**YOUR INSTRUCTIONS**
Write out all the data again, exactly as shown.

(Data records)
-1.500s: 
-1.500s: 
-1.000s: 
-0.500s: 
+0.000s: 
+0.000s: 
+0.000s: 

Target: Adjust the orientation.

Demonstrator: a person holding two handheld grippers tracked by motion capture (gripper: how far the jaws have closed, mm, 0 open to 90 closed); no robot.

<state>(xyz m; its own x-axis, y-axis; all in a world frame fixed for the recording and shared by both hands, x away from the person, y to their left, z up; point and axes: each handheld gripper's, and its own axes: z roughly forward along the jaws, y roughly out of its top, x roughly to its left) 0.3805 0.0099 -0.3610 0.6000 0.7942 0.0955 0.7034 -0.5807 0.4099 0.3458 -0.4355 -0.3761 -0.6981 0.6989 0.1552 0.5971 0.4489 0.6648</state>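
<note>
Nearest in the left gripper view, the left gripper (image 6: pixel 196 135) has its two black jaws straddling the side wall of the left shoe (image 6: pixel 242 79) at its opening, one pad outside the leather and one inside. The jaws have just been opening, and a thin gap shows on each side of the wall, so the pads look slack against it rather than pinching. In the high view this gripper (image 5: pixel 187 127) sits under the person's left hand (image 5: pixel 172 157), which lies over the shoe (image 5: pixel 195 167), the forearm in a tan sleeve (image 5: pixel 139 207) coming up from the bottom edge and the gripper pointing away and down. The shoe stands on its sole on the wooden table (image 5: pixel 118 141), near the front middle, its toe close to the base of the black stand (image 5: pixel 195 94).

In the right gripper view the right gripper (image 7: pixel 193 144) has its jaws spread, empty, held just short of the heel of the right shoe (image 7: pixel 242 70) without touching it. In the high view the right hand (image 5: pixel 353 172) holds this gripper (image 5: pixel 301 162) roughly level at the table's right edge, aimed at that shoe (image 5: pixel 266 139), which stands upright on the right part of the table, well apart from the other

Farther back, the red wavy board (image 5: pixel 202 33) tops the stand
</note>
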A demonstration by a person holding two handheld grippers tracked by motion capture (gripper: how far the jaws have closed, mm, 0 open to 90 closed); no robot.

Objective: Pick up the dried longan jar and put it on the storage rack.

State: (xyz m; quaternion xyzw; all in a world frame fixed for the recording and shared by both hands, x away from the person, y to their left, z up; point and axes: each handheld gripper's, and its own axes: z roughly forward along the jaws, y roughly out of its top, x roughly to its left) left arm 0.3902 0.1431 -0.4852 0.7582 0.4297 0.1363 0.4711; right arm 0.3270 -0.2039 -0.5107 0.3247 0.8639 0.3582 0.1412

**ANSWER TO THIS TASK**
-1.500s: 
-1.500s: 
-1.000s: 
-0.500s: 
+0.000s: 
+0.000s: 
+0.000s: 

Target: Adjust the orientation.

Demonstrator: a person holding two handheld grippers tracked by motion capture (gripper: how far the jaws have closed, mm, 0 open to 90 closed); no robot.

<state>(xyz m; its own x-axis, y-axis; all in a world frame fixed for the recording and shared by both hands, x away from the person, y to their left, z up; point and axes: each handheld gripper's, and its own axes: z roughly forward along the jaws, y roughly out of its top, x roughly to its left) 0.3805 0.0099 -0.3610 0.6000 0.7942 0.0955 0.7034 -0.5807 0.4099 0.3458 -0.4355 -0.3761 -0.6981 0.6989 0.1552 0.5971 0.4489 0.6648</state>
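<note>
Nearest in the left gripper view, the left gripper (image 6: pixel 196 135) has its two black jaws straddling the side wall of the left shoe (image 6: pixel 242 79) at its opening, one pad outside the leather and one inside. The jaws have just been opening, and a thin gap shows on each side of the wall, so the pads look slack against it rather than pinching. In the high view this gripper (image 5: pixel 187 127) sits under the person's left hand (image 5: pixel 172 157), which lies over the shoe (image 5: pixel 195 167), the forearm in a tan sleeve (image 5: pixel 139 207) coming up from the bottom edge and the gripper pointing away and down. The shoe stands on its sole on the wooden table (image 5: pixel 118 141), near the front middle, its toe close to the base of the black stand (image 5: pixel 195 94).

In the right gripper view the right gripper (image 7: pixel 193 144) has its jaws spread, empty, held just short of the heel of the right shoe (image 7: pixel 242 70) without touching it. In the high view the right hand (image 5: pixel 353 172) holds this gripper (image 5: pixel 301 162) roughly level at the table's right edge, aimed at that shoe (image 5: pixel 266 139), which stands upright on the right part of the table, well apart from the other

Farther back, the red wavy board (image 5: pixel 202 33) tops the stand
</note>
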A demonstration by a person holding two handheld grippers tracked by motion capture (gripper: how far the jaws have closed, mm, 0 open to 90 closed); no robot.

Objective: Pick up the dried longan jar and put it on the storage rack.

State: (xyz m; quaternion xyzw; all in a world frame fixed for the recording and shared by both hands, x away from the person, y to their left, z up; point and axes: each handheld gripper's, and its own axes: z roughly forward along the jaws, y roughly out of its top, x roughly to its left) left arm 0.3902 0.1431 -0.4852 0.7582 0.4297 0.1363 0.4711; right arm 0.3270 -0.2039 -0.5107 0.3247 0.8639 0.3582 0.1412

The requested output has been given in full.